**TASK BRIEF**:
No pictures, please. Output the lines from the start of the data through the line that contains "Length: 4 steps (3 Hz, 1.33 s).", both included, exactly as they stand.

**INFORMATION SHOWN**:
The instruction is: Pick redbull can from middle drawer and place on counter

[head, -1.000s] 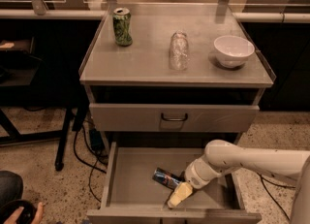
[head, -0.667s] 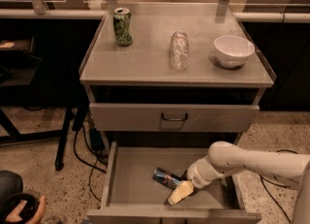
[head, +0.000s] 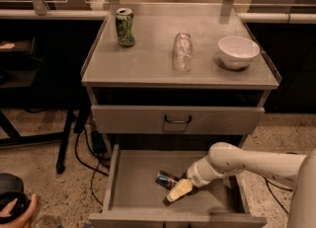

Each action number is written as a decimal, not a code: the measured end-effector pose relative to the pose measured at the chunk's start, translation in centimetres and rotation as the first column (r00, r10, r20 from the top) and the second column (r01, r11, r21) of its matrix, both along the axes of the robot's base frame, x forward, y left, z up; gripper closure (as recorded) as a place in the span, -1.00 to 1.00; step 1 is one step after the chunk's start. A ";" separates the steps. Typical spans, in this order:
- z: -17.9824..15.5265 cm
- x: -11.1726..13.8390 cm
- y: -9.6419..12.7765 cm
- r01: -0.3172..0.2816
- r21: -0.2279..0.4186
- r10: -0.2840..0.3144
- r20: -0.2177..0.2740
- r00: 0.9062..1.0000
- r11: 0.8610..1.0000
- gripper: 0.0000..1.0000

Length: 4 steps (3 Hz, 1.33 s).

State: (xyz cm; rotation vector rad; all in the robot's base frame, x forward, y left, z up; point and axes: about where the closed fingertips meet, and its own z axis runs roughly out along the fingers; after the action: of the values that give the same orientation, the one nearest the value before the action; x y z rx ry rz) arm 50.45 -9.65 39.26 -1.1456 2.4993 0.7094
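Observation:
The redbull can (head: 165, 178) lies on its side on the floor of the open middle drawer (head: 138, 182), blue and silver, near the drawer's centre. My gripper (head: 177, 193) reaches into the drawer from the right on a white arm, pointing down-left. It sits right beside the can's near end, touching or almost touching it, and hides part of the can. The counter (head: 148, 59) is the grey cabinet top above.
On the counter stand a green patterned can (head: 125, 26) at the back left, a clear bottle lying down (head: 182, 51) in the middle, and a white bowl (head: 238, 51) at the right. The shut upper drawer front with a loop handle (head: 177, 120) overhangs the open drawer. A person's hand (head: 15, 207) is at lower left.
The arm has crept slightly to the right and the gripper a little up toward the can. The can lies where it was.

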 end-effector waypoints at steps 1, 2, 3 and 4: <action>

**ANSWER BOX**:
The instruction is: Pick redbull can from middle drawer and place on counter

[head, -1.000s] 
[head, -0.667s] 
[head, +0.000s] 

Each action number is written as a decimal, not a code: the measured end-effector pose relative to the pose measured at the chunk's start, translation in centimetres and rotation as the first column (r00, r10, r20 from the top) and the second column (r01, r11, r21) of its matrix, both along the axes of the robot's base frame, x forward, y left, z up; gripper closure (as recorded) as a place in the span, -1.00 to 1.00; step 1 is one step after the chunk's start. A ";" separates the steps. Typical spans, in this order:
- z: -17.9824..15.5265 cm
- x: -11.1726..13.8390 cm
- y: -9.6419..12.7765 cm
- r01: -0.3172..0.2816
- r21: -0.2279..0.4186
- r10: -0.2840..0.3144
- r20: -0.2177..0.2740
- r00: 0.9062..1.0000
- r11: 0.8610..1.0000
- gripper: 0.0000..1.0000

Length: 4 steps (3 Hz, 1.33 s).

Nothing remains to be added to the exercise.